You pretty much need to have both chemistry and electricity, or neither.
Even Jules Verne understood the impossibility (or at least absurd impracticality) of a steam powered submarine, and made Nautilus electric.
It's unclear if internal combustion engines would be developed without electricity, and to what degree they would become practical.
I'm not sure about semiconductors, but the discovery does seem fairly random, and it seems plausible that electronics could just go on with vacuum tubes.
It seems perfectly plausible that nuclear wasn't noticed or practically developed, but, as I said, it just isn't an interesting setting.

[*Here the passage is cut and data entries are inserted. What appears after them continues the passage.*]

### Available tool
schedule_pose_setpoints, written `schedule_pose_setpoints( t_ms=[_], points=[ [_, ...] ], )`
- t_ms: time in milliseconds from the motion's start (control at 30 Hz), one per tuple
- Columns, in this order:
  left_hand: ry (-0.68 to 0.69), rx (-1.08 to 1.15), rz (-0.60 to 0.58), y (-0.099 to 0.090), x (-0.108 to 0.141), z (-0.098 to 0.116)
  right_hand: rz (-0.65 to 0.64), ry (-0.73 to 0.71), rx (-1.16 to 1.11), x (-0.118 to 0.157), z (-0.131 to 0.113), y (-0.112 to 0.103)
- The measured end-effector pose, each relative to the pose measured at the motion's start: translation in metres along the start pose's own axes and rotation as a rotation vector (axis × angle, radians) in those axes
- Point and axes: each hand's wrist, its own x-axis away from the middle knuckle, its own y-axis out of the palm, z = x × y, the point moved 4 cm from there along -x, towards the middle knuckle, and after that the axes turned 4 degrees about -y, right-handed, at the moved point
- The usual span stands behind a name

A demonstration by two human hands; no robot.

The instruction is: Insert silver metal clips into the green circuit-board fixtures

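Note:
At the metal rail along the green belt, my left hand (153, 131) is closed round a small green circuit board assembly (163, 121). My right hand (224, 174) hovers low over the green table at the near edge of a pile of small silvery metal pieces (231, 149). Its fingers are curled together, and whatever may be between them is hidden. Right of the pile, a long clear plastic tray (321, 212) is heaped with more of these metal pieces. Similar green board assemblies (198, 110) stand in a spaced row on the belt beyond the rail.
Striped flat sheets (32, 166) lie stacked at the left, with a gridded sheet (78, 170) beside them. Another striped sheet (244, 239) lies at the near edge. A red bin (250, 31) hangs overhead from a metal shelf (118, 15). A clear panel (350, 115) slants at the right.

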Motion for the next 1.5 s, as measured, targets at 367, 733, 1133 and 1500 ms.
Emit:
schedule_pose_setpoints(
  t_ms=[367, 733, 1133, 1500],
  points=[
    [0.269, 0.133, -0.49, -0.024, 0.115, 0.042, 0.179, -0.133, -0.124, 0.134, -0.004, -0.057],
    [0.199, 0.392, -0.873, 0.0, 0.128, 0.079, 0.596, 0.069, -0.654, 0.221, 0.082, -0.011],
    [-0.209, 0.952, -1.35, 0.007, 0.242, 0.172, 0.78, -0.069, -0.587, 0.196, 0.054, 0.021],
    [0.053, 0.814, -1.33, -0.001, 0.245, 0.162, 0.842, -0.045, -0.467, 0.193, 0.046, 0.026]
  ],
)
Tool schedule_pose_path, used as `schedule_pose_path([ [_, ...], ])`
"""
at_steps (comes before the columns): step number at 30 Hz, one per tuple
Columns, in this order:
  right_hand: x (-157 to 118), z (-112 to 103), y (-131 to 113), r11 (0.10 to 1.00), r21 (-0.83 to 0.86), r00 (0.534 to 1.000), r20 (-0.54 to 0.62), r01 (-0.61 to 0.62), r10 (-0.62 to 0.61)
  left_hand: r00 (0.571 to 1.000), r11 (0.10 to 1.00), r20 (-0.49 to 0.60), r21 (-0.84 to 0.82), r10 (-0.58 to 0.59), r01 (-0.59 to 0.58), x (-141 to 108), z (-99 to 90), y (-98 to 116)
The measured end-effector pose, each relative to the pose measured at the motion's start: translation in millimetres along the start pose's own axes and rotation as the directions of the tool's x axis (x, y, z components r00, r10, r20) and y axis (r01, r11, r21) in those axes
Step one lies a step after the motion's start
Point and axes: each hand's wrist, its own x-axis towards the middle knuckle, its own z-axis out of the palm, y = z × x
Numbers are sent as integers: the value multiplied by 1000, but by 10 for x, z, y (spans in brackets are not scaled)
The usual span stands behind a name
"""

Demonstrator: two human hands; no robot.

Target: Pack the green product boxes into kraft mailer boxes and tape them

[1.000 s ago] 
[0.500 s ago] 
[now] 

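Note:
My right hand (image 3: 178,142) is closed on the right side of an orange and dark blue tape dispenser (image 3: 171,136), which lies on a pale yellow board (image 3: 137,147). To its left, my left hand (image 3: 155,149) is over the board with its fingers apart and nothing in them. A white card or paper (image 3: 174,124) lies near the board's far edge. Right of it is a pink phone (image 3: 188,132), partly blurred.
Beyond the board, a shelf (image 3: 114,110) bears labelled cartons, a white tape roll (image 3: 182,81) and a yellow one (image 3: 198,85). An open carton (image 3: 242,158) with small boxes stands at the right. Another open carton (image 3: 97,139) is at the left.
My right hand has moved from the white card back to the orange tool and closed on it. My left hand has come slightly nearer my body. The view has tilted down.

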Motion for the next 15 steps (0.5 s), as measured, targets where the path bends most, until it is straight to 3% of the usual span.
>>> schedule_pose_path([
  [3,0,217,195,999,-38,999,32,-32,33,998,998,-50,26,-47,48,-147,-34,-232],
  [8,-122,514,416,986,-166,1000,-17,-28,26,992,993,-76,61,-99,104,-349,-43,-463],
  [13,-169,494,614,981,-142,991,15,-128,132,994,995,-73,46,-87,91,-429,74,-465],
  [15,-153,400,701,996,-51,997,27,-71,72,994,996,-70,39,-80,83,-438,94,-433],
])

Yes, there is something obviously wrong with most LED lights, but it isn't too much of short wavelength light, but on the contrary. It's the near absence of cyan light in most LEDs. Our eyes are by far the most sensitive to it, the majority of receptors in the eye are sensitive to it, and we may focus primarily on it (focus differs for different wavelengths). This is how you get the feeling of something being wrong with your vision as you for example walk into a mall, and so on.
If anything, higher temperature lights seem to make it better, not worse, but the problem will persist as long as the cyan hole stays there.
Sensitivity peak for humans is in cyan (~510nm) only for low-light conditions (night vision / rod cells). In daylight (cone cells) it's green-yellow (555nm).
https://www.giangrandi.ch/optics/eye/eye.shtml
>The eye behaves differently in high or low light conditions: in daylight, for brightness levels above 3 cd/m2 the vision is mainly done by the centre of the retina, we can see colors and the maximum sensitivity is at 555 nm (in the green region). This type of vision is called photopic vision.
That's completely impossible, you would have severe tunnel vision in daylight, if it was true.
There has never been any real evidence that rods stop working in daylight.
Obviously there is an absolutely massive problem that you're missing as you're congratulating yourself on "succeeding" with a massive effort with no clear result.